# Work item
Your response should contain exactly the lines running from the one with "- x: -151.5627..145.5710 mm" to the end of the data below, both included, and no pictures.

(Beginning of Dataset extract)

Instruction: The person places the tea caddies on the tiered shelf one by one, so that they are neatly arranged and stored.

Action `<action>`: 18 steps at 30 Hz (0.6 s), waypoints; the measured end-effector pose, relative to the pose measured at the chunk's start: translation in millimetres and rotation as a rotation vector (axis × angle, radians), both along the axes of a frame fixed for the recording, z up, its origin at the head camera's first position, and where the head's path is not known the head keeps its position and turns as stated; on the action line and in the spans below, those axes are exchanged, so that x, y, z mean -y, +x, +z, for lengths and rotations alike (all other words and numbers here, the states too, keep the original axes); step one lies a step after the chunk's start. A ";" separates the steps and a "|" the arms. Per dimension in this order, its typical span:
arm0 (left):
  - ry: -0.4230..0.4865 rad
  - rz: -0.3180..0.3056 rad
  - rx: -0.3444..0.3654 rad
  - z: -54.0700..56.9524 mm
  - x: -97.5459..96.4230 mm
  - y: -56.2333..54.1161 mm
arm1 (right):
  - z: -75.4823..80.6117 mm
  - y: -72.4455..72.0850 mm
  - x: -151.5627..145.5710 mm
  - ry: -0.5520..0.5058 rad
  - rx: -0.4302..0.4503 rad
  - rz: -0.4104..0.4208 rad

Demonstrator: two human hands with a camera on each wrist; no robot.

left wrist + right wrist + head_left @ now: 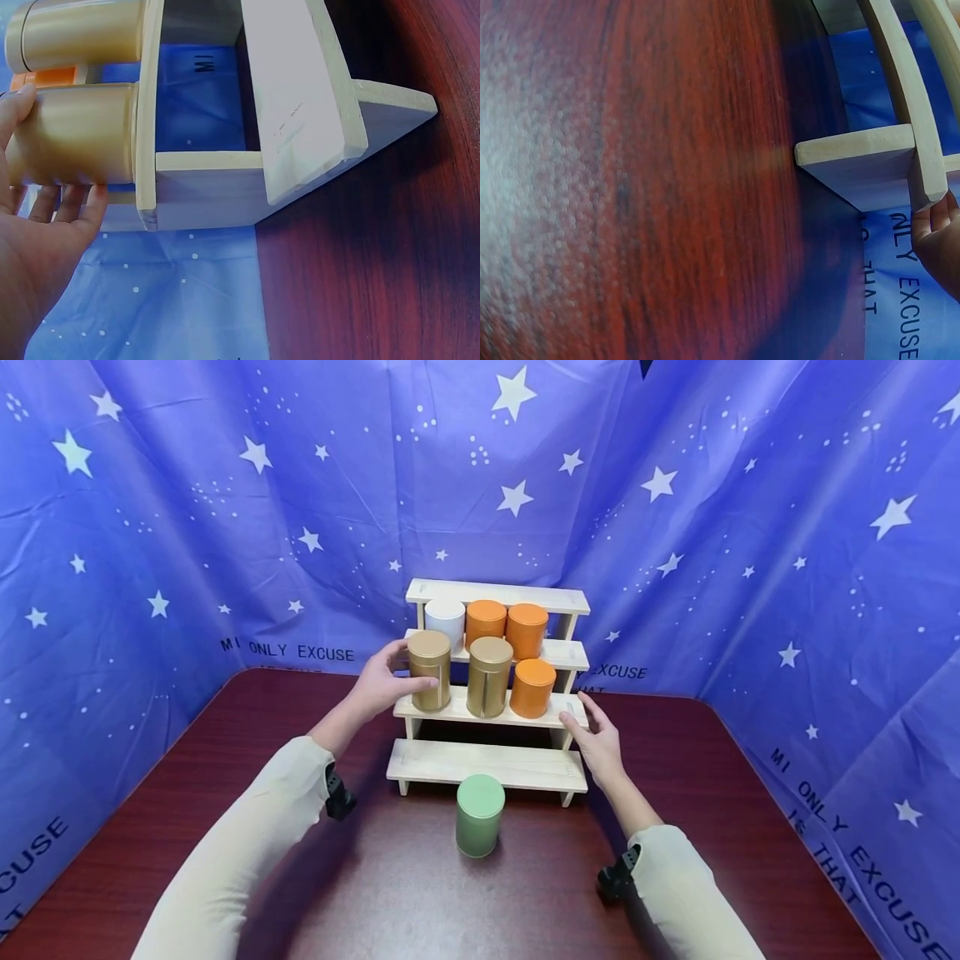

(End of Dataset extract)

# Expected answer
  - x: -151.5627..145.5710 mm
  - ry: -0.5520..0.5058 rad
  - rx: -0.4302..0.4503 rad
  - rz: -0.4104..0.4208 rad

Demonstrator: two human hands with a camera on each wrist; no robot.

left wrist + right wrist + head_left @ now: 

Work on this exercise is finished.